Essentially, the small, elegant conservatory is not really the place for youngsters, although Sarah assures me that they do cater for children aged 12+. The less formal Bunnychow (an amazing casual South African favourite, cooked in a loaf of bread) nights and soon to be announced BBQ evenings may be more suited to a family outing.

 

SCOFF & QUAFF

So, we begin with maize-based Mielie Muffins and Biltong Butter. Ever heard of Mielie Muffins? No, us neither – there are a lot of strange and exciting dishes on Shabs’ five-course tasting menu, so come with an open mind. After the spongey muffins and rich butter, comes a simple mug of Chicken Dahl Gosht, a lightly spiced chicken soup, made with Shabs’ own blend of Garam Masala (I ask for the recipe and am denied – delicious). This popular dish is served in tin mugs, as it would be in a traditional Durban setting.

Up next are the samoosas – and no that’s not a misspelling, but more a South African twist on the Indian samosa. We are presented with these moreish parcels with Boerwor (a spiced South African sausage) and cheese, and potato and spinach fillings. The hearty meat samoosas are served with ‘Monkey Gland Sauce’ (an unfortunate name, but fortunately nothing to do with monkeys, or glands), and the Cape Malay style potato and spinach style with a fantastic, sharp and spicy Chakalaka sauce – made from blitzed pickled veg. There have been many requests for the couple to start selling their samoosas at the fantastic local butcher, Cricks.

The main event is Shabs’ light, fresh Durban Beef Shin Curry, served with Saffron Rice, Green Mango Pickle, and Monkey Nut Chutney (Monkeys seem to feature highly on this menu), which is tender and delicately spiced. It’s a Poiky – a slowed cooked dish where the meat and vegetables are layered and cooked in a Poiky dish, another great culinary fact for you.

Even the cheesecake we are served for pudding teaches us a thing or two – heard of Granadilla? Us neither, but this passion fruit like delicacy is a delightful discovery, and is paired with Rooibos (one I finally know) flavoured pineapple in this moreish dessert.

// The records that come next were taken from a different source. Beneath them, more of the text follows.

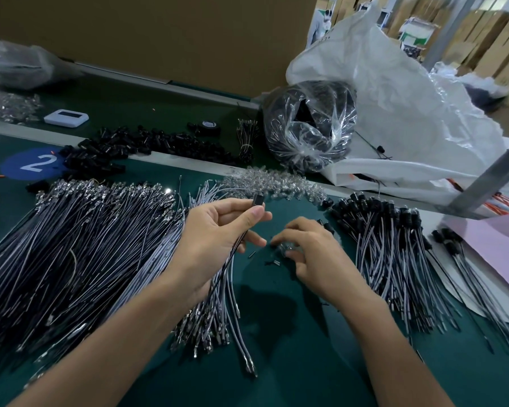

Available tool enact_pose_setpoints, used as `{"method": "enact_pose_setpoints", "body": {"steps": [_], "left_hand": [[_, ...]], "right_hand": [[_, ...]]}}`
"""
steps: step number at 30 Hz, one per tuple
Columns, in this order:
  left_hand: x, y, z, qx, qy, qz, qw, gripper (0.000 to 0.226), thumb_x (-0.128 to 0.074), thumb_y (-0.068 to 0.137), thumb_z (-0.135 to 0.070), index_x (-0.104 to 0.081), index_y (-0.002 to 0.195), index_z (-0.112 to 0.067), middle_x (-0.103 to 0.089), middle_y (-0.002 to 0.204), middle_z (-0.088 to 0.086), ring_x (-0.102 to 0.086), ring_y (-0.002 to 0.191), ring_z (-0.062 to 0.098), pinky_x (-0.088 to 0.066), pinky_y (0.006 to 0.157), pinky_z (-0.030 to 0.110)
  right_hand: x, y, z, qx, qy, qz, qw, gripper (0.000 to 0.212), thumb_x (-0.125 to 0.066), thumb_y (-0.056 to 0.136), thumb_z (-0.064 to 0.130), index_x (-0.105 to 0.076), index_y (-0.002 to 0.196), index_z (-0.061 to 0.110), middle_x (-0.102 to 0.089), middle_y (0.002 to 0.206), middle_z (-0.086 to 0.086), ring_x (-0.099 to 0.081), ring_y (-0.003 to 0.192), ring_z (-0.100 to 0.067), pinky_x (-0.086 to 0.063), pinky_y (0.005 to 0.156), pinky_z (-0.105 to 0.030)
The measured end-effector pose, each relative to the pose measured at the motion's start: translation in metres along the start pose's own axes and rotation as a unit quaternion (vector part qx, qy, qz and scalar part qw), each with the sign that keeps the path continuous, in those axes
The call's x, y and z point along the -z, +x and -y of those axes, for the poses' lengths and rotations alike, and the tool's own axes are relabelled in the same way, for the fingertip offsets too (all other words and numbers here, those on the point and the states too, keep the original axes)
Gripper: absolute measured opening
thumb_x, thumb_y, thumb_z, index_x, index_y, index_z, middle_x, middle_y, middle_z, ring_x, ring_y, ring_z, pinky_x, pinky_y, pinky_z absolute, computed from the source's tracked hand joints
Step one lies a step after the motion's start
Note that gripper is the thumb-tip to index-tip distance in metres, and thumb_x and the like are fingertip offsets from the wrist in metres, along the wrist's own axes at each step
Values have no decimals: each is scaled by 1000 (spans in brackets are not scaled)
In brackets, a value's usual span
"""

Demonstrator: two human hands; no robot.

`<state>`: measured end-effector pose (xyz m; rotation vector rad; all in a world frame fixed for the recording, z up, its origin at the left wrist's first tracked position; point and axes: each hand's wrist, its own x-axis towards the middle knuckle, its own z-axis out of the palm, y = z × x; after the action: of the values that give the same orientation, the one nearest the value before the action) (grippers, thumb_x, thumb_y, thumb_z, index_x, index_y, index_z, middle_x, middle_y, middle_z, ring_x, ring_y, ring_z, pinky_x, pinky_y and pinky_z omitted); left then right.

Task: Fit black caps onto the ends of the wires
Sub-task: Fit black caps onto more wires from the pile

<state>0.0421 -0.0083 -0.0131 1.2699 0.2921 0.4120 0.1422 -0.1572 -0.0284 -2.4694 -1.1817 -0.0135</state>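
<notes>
My left hand (218,230) pinches a black cap (258,200) between thumb and forefinger, and a dark wire (224,268) hangs from the cap down across the palm. My right hand (312,254) hovers over the green mat with curled fingers around small clear pieces (285,247); whether it grips one is not plain. A big pile of uncapped grey wires (80,245) lies on the left. Wires with black caps fitted (394,236) are heaped on the right. Loose black caps (147,145) are strewn along the far side.
A heap of clear plastic pieces (276,180) lies just beyond my hands. A clear bag of black parts (309,124) and a large white sack (409,113) stand at the back right. A metal post (488,174) slants at right, with a pink sheet (497,239) below it.
</notes>
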Motion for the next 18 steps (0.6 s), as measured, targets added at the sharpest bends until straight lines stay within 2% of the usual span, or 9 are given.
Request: {"method": "enact_pose_setpoints", "body": {"steps": [2,4,6,8,11,14,18], "left_hand": [[0,0,0,-2,2,0,1000,36,-70,72,-28,-68,101,-7,-77,89,3,-67,55,12,-43,46,15],[-1,0,0,-8,11,1,1000,34,-70,70,-29,-67,99,-11,-78,88,2,-67,55,12,-43,46,14],[-1,0,1,-17,30,3,999,34,-72,69,-29,-66,98,-12,-78,86,1,-67,55,12,-44,46,14],[-2,0,3,-32,57,4,998,31,-75,70,-27,-66,95,-11,-77,81,2,-69,56,13,-44,46,14],[-2,1,7,-70,120,7,990,14,-79,77,-13,-74,90,-15,-76,73,0,-72,61,14,-45,48,14],[-1,0,9,-93,155,27,983,16,-79,79,-8,-77,88,-22,-76,72,-3,-74,67,13,-49,51,16],[-1,-1,11,-115,157,30,980,21,-79,78,-9,-77,88,-27,-76,73,-4,-74,68,12,-53,54,19]], "right_hand": [[-1,1,-1,0,-10,-1,1000,30,-61,87,-4,-70,105,18,-60,102,2,-53,99,-17,-46,84,-35],[-1,1,-2,3,-5,-33,999,20,-66,85,-1,-67,97,16,-60,95,3,-55,90,-17,-48,79,-37],[1,2,-2,-3,32,-87,996,15,-72,83,5,-64,90,17,-62,89,6,-57,82,-13,-48,74,-30],[6,2,-1,-26,166,-163,972,16,-76,81,4,-66,85,15,-68,80,7,-64,73,-9,-50,70,-21],[16,2,2,-32,348,-234,907,17,-77,80,2,-69,85,17,-72,78,3,-69,70,-11,-55,68,-22],[19,0,8,-4,401,-223,889,21,-77,78,-2,-70,84,17,-73,78,1,-69,70,-12,-54,68,-21],[19,-1,14,1,379,-197,904,21,-78,76,-1,-71,82,18,-73,78,3,-70,71,-14,-55,68,-23]]}}
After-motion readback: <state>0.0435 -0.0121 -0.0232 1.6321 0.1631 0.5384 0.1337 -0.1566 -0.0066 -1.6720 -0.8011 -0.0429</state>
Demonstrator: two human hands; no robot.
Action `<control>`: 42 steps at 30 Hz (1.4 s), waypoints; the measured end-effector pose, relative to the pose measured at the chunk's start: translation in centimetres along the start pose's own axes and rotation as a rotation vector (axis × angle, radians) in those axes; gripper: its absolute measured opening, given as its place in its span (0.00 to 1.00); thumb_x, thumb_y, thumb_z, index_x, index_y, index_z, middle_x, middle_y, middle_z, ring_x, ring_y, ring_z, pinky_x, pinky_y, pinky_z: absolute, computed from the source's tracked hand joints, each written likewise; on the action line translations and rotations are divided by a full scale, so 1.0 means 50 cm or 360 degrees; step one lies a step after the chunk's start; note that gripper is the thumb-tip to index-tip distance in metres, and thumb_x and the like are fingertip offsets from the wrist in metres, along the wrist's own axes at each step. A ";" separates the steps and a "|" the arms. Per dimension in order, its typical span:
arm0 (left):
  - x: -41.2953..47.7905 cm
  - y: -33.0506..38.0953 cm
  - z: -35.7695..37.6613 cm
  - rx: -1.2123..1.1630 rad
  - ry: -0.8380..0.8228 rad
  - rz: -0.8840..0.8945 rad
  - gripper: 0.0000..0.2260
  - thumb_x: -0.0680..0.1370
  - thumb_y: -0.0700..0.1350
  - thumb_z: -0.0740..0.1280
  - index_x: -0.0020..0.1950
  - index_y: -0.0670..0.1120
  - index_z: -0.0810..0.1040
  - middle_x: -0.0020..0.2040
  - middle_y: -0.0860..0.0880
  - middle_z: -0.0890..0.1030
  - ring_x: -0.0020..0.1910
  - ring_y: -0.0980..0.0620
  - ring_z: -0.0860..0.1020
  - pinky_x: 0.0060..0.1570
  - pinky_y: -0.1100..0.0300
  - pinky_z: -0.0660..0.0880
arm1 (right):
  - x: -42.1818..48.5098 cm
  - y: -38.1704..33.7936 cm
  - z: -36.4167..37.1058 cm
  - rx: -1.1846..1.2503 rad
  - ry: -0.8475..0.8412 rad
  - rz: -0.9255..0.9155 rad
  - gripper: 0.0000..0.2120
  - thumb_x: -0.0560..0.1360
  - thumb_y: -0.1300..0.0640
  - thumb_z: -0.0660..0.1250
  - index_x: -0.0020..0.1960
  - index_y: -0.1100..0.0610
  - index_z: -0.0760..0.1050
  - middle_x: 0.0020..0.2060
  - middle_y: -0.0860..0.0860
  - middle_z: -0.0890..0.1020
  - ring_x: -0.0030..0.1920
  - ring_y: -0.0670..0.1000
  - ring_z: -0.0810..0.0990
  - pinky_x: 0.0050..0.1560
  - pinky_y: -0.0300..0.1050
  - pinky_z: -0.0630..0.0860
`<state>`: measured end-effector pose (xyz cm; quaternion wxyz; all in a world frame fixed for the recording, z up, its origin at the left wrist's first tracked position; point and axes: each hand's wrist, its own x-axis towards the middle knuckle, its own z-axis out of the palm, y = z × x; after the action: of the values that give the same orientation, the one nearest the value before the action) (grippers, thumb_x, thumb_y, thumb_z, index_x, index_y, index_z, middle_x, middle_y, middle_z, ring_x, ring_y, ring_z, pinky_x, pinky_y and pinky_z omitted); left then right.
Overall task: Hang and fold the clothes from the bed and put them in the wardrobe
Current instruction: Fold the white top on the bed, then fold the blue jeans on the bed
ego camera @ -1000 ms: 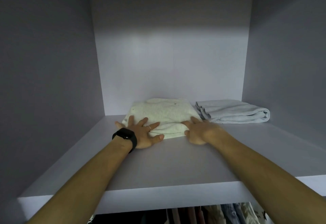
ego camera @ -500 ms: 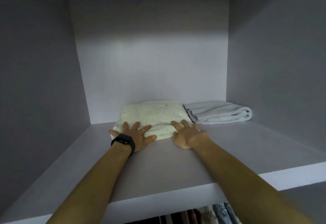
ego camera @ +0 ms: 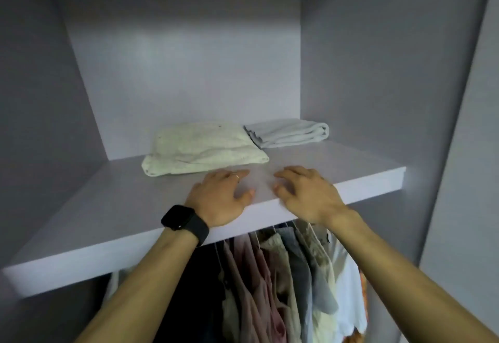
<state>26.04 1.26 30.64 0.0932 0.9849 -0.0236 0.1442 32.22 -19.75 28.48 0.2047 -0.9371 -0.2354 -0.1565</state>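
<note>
Cream folded garment (ego camera: 201, 149) center-left on wardrobe shelf (ego camera: 113, 207), just above left hand (ego camera: 220, 198), not touching. Left hand loosely spread, empty. Right hand (ego camera: 306, 195) center, fingers relaxed-curled, empty. Pale blue folded garment (ego camera: 290, 132) upper right of cream one. Hanging clothes (ego camera: 283, 283) below.

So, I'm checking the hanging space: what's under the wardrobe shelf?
Under the shelf, hanging clothes in pink, beige, grey and white show. The rail is hidden behind the shelf's front edge, and the left forearm covers whatever hangs further left.
</note>
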 end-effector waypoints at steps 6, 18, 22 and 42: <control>-0.121 0.256 0.147 0.0150 0.0214 0.0375 0.23 0.80 0.62 0.57 0.75 0.61 0.65 0.77 0.52 0.61 0.76 0.46 0.58 0.71 0.39 0.56 | -0.381 0.114 -0.020 0.0007 0.0381 0.0306 0.18 0.79 0.40 0.58 0.66 0.39 0.76 0.67 0.37 0.75 0.67 0.51 0.71 0.59 0.53 0.77; -0.515 0.875 0.432 -0.0370 -0.0598 0.1628 0.18 0.81 0.55 0.59 0.72 0.58 0.71 0.64 0.54 0.78 0.62 0.49 0.76 0.56 0.56 0.71 | -1.190 0.259 -0.153 -0.0350 0.0627 0.1575 0.12 0.78 0.50 0.69 0.61 0.45 0.82 0.60 0.44 0.82 0.60 0.56 0.77 0.57 0.49 0.77; -0.691 1.058 0.471 -0.0504 -0.0846 0.2034 0.17 0.81 0.55 0.60 0.71 0.58 0.72 0.64 0.55 0.78 0.61 0.50 0.76 0.53 0.59 0.73 | -1.425 0.214 -0.190 -0.0441 0.0688 0.2097 0.14 0.79 0.46 0.66 0.64 0.41 0.80 0.64 0.41 0.79 0.66 0.52 0.73 0.63 0.47 0.72; -1.268 1.588 0.543 -0.0310 -0.1390 0.3412 0.17 0.81 0.54 0.60 0.69 0.57 0.73 0.63 0.53 0.78 0.64 0.50 0.75 0.64 0.54 0.71 | -1.981 0.020 -0.251 -0.0603 0.1300 0.3742 0.20 0.80 0.44 0.63 0.72 0.44 0.72 0.68 0.44 0.75 0.68 0.53 0.70 0.65 0.46 0.68</control>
<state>-32.88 -80.58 0.83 -0.0173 0.4143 -0.8865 -0.2053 -52.98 -63.62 0.45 0.1402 -0.4778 0.8463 -0.1891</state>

Seafood nights, Bunnychow evenings and Braai (BBQ – you know that one!) events are scheduled over the summer; take a look at the website/active Instagram page for more info.

 

OUT & ABOUT

Wheatley is a lively, friendly village and a good starting point for a long, looped walk over the Shotover Estate, before heading over for your booking at Durban Spice.

 

THE MUDDY VERDICT

Good for: An unusual dinner with a group of friends, but with the supper clubs booked up until the beginning of July, you better get your reservation in fast.

Not for: Young, active children or anyone on a diet (the menu on offer is five courses).

The damage: Shabs’ Durban taster menu comes in at £37, which sounds a little steep at first glance. However, given that the menu is five courses and, of course, the BYOB saving, it amounts to a reasonable evening out.